Probabilities and Distributions | R Learning Modules

Version info: Code for this page was tested in R version 3.0.2 (2013-09-25) On: 2013-11-19 With: lattice 0.20-24; foreign 0.8-57; knitr 1.5

1. Generating random samples from a normal distribution

Even though we would like to think of our samples as random, it is in fact almost impossible to generate random numbers on a computer. So, we will admit that we are really drawing a pseudo-random sample. In order to be able to reproduce the results on this page we will set the seed for our pseudo-random number generator to the value of 124 using the set.seed function. (For more information on the random number generator used in R please refer to the help pages for the Random.Seed function which has a very detailed explanation.)

set.seed(124)

It is often very useful to be able to generate a sample from a specific distribution. To generate a sample of size 100 from a standard normal distribution (with mean 0 and standard deviation 1) we use the rnorm function. We only have to supply the n (sample size) argument since mean 0 and standard deviation 1 are the default values for the mean and stdev arguments.

norm <- rnorm(100)

Now let’s look at the first 10 observations. We use square brackets to surround the first and last element number. In the output, the number of the first element listed on the line is given in the square brackets. For example, the [9] indicates that the first number given (0.19709386) is the ninth element.

norm[1:10]

##  [1] -1.3851  0.0383 -0.7630  0.2123  1.4255  0.7445  0.7002 -0.2294
##  [9]  0.1971  1.2072

mean(norm)

## [1] 0.00962

sd(norm)

## [1] 0.884

If we want to obtain a sample of values drawn from a normal distribution with a different value for the mean and standard deviation then we just have to use the mean and sd arguments. Let’s draw a sample of size 100 from a normal distribution with mean 2 and standard deviation 5.

set.seed(124)
norm <- rnorm(100, 2, 5)
norm[1:10]

##  [1] -4.925  2.192 -1.815  3.062  9.128  5.722  5.501  0.853  2.985  8.036

mean(norm)

## [1] 2.05

sd(norm)

## [1] 4.42

2. Generating random samples from other distributions

Here is a list of the functions that will generate a random sample from other common distributions: runif, rpois, rmvnorm, rnbinom, rbinom, rbeta, rchisq, rexp, rgamma, rlogis, rstab, rt, rgeom, rhyper, rwilcox, rweibull. Each function has its own set of parameter arguments. For example, the rpois function is the random number generator for the Poisson distribution and it has only the parameter argument lambda. The rbinom function is the random number generator for the binomial distribution and it takes two arguments: size and prob. The size argument specifies the number of Bernoulli trials and the prob argument specifies the probability of a success for each trial.

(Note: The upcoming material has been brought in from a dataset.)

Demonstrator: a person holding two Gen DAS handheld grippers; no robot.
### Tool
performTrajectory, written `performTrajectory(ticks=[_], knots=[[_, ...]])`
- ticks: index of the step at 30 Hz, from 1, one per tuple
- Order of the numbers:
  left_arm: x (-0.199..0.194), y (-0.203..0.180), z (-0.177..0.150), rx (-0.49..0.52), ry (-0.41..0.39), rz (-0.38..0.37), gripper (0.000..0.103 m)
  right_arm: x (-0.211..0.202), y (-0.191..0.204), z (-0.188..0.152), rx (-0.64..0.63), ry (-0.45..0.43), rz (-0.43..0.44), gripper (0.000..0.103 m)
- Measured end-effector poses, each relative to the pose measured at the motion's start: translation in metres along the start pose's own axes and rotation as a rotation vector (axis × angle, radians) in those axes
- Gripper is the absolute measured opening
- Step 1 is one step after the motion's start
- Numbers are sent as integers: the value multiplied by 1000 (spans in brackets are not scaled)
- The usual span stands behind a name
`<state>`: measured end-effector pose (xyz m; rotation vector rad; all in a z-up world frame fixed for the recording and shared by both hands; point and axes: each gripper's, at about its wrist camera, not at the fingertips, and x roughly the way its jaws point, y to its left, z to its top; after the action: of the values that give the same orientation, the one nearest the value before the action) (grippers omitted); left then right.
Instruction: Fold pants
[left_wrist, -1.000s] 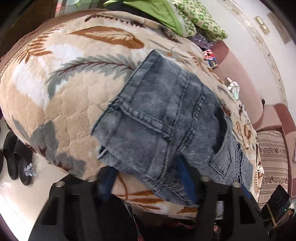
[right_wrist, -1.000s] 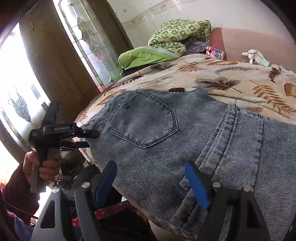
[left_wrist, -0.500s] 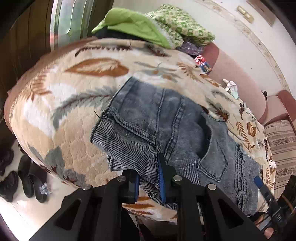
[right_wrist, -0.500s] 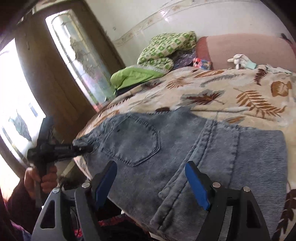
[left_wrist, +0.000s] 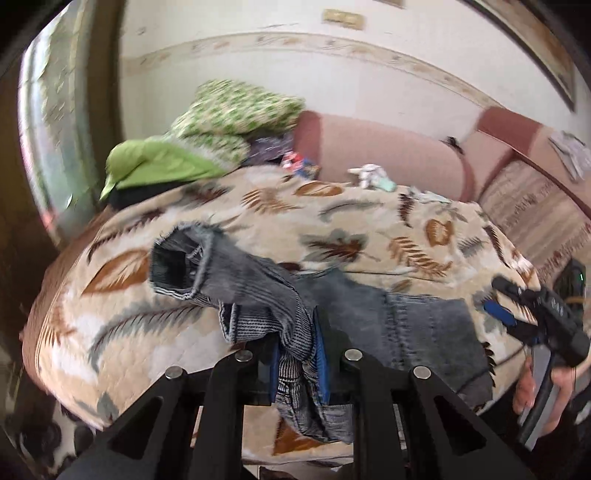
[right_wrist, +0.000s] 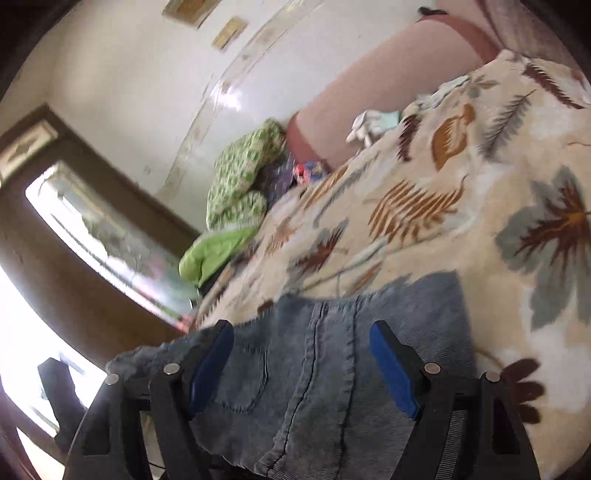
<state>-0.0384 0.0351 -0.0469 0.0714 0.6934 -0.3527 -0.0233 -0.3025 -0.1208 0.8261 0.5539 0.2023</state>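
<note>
We've got the left gripper (left_wrist: 299, 354) clamped on a bunched fold of the jeans (left_wrist: 417, 325) at lower centre of the left wrist view; its fingers (left_wrist: 320, 363) have just been closing and now pinch the denim between the blue pads, with cloth spilling out below them. From that pinch a leg rises toward the upper left of the frame, its frayed hem (left_wrist: 177, 262) gaping open above the blanket (left_wrist: 369, 229). The rest of the jeans lies flat on the blanket to the right of the gripper, near the bed's front edge. At the right edge of that frame our right gripper (left_wrist: 491, 295) shows up, held by a hand (left_wrist: 543, 391), its blue-tipped fingers pointing left toward the denim; we can't tell from there whether it touches. In the right wrist view the right gripper (right_wrist: 301, 365) has its fingers (right_wrist: 393, 373) spread wide, with the jeans (right_wrist: 406, 317) lying beneath and between them, pads not pressing on the cloth. The denim sits at the bottom of that frame, the leaf-print blanket filling the right side. A green pillow (right_wrist: 218, 251) and a patterned bundle (right_wrist: 243, 177) sit at middle left, by the window (right_wrist: 96, 236). Both frames are fairly blurred.
</note>
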Motion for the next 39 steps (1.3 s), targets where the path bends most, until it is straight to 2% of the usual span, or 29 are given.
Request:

# Generating a random sample from a Poisson distribution with lambda=3
set.seed(124)
pois <- rpois(100, lambda = 3)
pois[1:10]

##  [1] 1 2 3 2 2 2 3 3 6 2

mean(pois)

## [1] 2.83

var(pois)

## [1] 2.34

# Generating a random sample from a Binomial distribution with size=20 and
# prob=.2
set.seed(124)
binom <- rbinom(100, 20, 0.2)
binom[1:10]

##  [1] 2 3 4 3 3 3 4 4 7 3

mean(binom)

## [1] 3.85

sd(binom)

## [1] 1.6

3. Other probability and distribution functions

For each of the distributions there are four functions which will generate fundamental quantities of a distribution. Let’s consider the normal distribution as an example. We have already given examples of the rnorm function which will generate a random sample from a specific normal distribution. The dnorm function will generate the density (or point) probability for a specific value for a normal distribution. This function is very useful for creating a plot of a density function of a distribution. In the list of the random number generator functions all the functions started with an “r”, similarly the density functions for all the distributions all start with a “d”.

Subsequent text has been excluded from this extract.